Moreover, leading researchers in the field are spinning up commercial research efforts and new companies, and billions of dollars in capital have been allocated towards robotics startups in 2024 alone. The confluence of talent, capital, and technology in the field suggests we are in the midst of a robotics and embodied AI upswing that could eventually enable the development of a horizontal robotics platform, thus giving more developers the opportunity to innovate in this field.
One way to think about robots is that they are computers that, to date, have lacked maturity compared to other computing platforms. They largely have yet to develop the depth in operating systems, developer platforms, and other components of the ecosystem that help accelerate developer activity.
Historically, robotics companies have been built in a somewhat siloed fashion. They typically have defined a constrained automation problem and built a tailored solution for that automation problem from the ground up. Companies often collected their own data, configured their own hardware, and built their own intelligence layer, as well. While there exists middleware, like ROS (Robotic Operating System), and a standard set of hardware OEMs that provide commercial, off-the-shelf hardware for robotics solution providers to build on, these products don’t really constitute a robust, horizontal platform. Instead, they function more as discrete developer tools and components of a robotics solution (for instance, despite its name, ROS is not actually an operating system under any strict definition).
The issue with this siloed approach to development is that, while tools and infrastructure for robotics developers exist, there has been less of an apps > infrastructure > apps > infrastructure cycle than in other categories of computing. These cycles accelerate the building of key components that can constitute a platform upon which developers can build a diverse set of applications. A move towards generality, where there is a horizontal base for robotic intelligence, can enable a common foundation to accelerate this developer ecosystem.
At the core the current general robotics wave is the hypothesis that the scaling laws observed in other AI modalities will apply to robotic actions. The idea is that the bitter lesson extends to robotics — that advances in AI are a function of scaling data and compute. Rather than having specific models of robotic intelligence for specific use cases, we could have robotic foundation models that extend across environments and tasks. There is some debate as to whether scale can “solve” robotics (see here for a breakdown of arguments for and against), but the general direction of research — especially among newer commercial research teams — is towards scaling robot data as a means of building a large base model for robot actions (what is typically meant by “foundation model for robotics”).

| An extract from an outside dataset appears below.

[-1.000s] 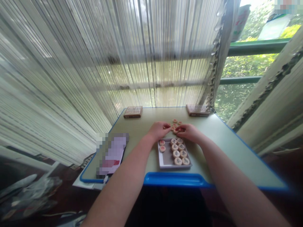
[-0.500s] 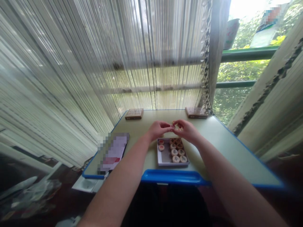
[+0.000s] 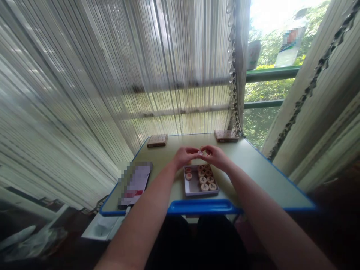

If data scaling laws do hold, this move toward generality may constitute the beginnings of a cohesive robotics platform. Widely available, and horizontal, robotic hardware platforms and intelligence layers can drive down the cost of developing robotics applications. We could finally have a unified platform for computers to have read/write access to the physical world, which is currently scattered across various sets of capabilities for vision, sensing, manipulation, and locomotion.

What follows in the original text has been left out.